Data Scientist: Python, ARIMA, LTSM, Machine Learning


Role is initially working from home / GSK Stevenage


About the Role

Medicinal Science & Technology (MST), a 3000+ person organization in GSK Research & Development (R&D), is accountable for ensuring that GSK has access to technology that amplifies our science, providing new insights that improve probability of success, speed and/or efficiency of medicine discovery and development.


Within MST the ‘Portfolio, Project & Resource Management’ group is accountable for technical project management for GSK’s prospective medicines, MST-related portfolio analyses, and MST resource forecasting. We are looking for a high-performing data scientist, operating at the interface of science and business, to improve the sophistication of our analyses and yield greater insight into the way in which we forecast and deploy resource to support the portfolio.


This is a hands-on position where you will be empowered to be curious, creative, and ambitious. While the business context, and initial business questions, will be defined for you, you will be expected to proactively liaise with other data scientists in R&D and Tech to quickly build an undertstanding of relevant datasets, both business-related and scientific, and understand their limitations and utility. You will then be expected to answer the initial business questions and start to rapidly self-identify and test subsequent hypotheses.

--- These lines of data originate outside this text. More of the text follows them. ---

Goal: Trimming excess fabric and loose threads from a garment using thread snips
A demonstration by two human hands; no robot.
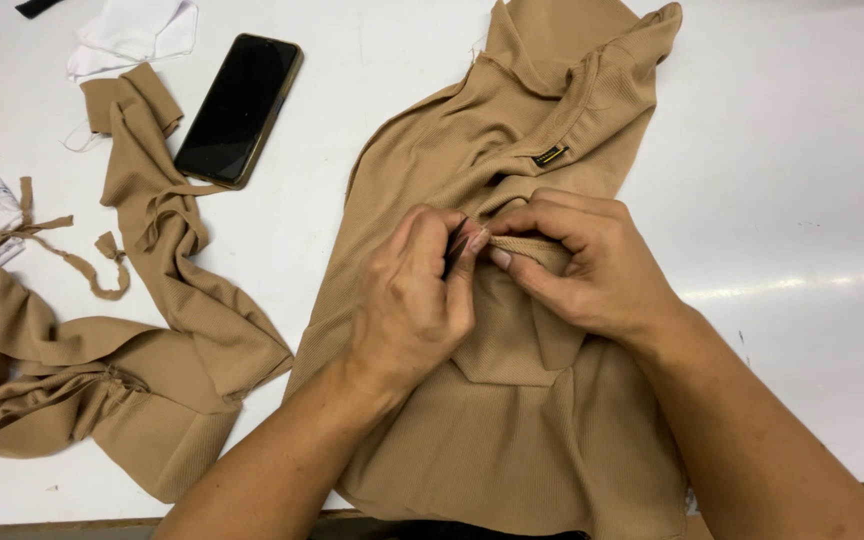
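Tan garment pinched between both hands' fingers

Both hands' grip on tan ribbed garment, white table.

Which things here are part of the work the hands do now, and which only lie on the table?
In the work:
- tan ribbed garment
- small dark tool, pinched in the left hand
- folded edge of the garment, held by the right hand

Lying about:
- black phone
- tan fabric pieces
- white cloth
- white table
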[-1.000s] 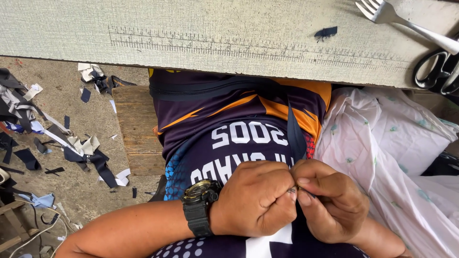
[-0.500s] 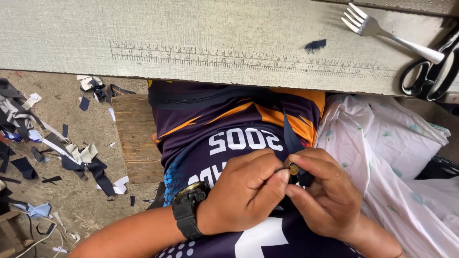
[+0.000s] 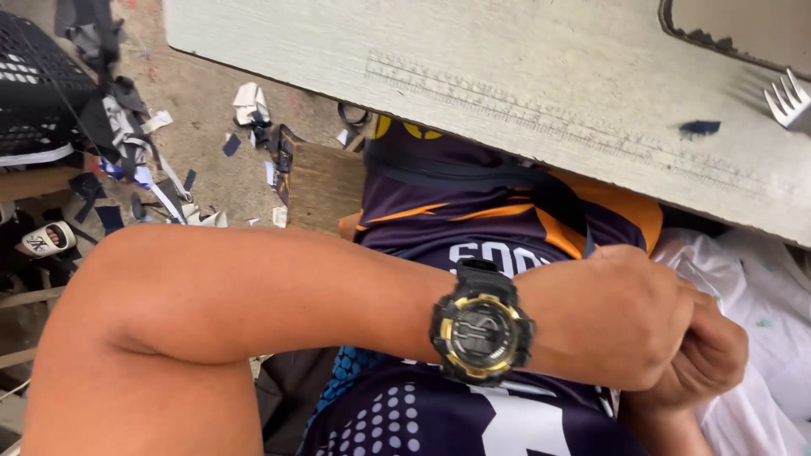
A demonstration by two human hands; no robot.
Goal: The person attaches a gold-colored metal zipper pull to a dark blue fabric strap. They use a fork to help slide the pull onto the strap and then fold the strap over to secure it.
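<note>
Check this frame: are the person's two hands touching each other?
Touching. The head view shows the left hand pressed against and partly covering the right hand, no gap between them.

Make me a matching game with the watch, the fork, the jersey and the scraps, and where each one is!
Things:
1. watch
2. fork
3. jersey
4. scraps

Places:
A. on the floor, at the left
B. under the board's edge, beneath the hands
C. on the left wrist
D. on the board, at the right edge of the picture

Pairs: 1-C, 2-D, 3-B, 4-A
</note>
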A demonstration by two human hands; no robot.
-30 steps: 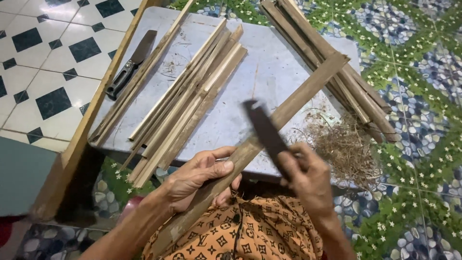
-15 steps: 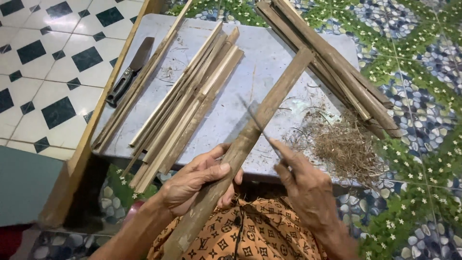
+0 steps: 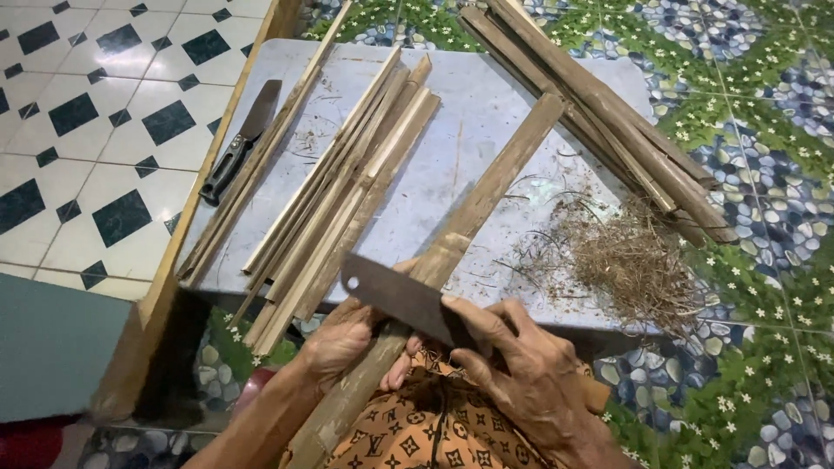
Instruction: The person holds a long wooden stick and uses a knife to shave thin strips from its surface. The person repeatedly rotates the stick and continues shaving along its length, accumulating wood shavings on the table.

As a Data Scientist we’d like you to be able to:

  • Demonstrate experience in manipulating data in a big data environment – experience of hive, SQL, and visualization software like Spotfire/Tableau, is a must.
  • Forecasting experience classical ARIMA and LSTM approaches
  • Excellent knowledge of Forecast Data
  • Curate large multiparametric data sets, and deploy algorithms to extract information and derive insights.
  • Design, develop and implement analytical solutions using a variety of commercial and open source tools (common tools include Python, R, TensorFlow).
  • Develop and embed automated processes for predictive model validation, deployment, and implementation.
  • Identify opportunities to apply Machine Learning and Artificial Intelligence to build, test, and validate predictive models.
  • Effectively explain technical concepts to senior managers/stakeholders who have no understanding of data science as a discipline.
  • Explore how to visualise data to business owners in a way that ‘speaks to the questions’ they are trying to answer.
  • Use these data visualisations to postively influence decision making and challenge the way business owners traditionaly think.



It would be fantastic if you have

  • A higher degree in Engineering, Statistics, Data Science, Applied Mathematics, Computer Science, Physics, Computational Biology, Computational Chemistry or related quantitative field.
  • Deep experience of Extraction, Transformation and Load processes in a big data environment (hive, Impala, SQL).
  • Expert understanding of a programming language such as Python or R.
  • Experience with at least one Deep Learning framework such as TensorFlow, Keras, or PyTorch.
  • Excellent verbal communication skills.
  • Ability to work autonomously and collaboratively as part of a team to both teach and learn every day.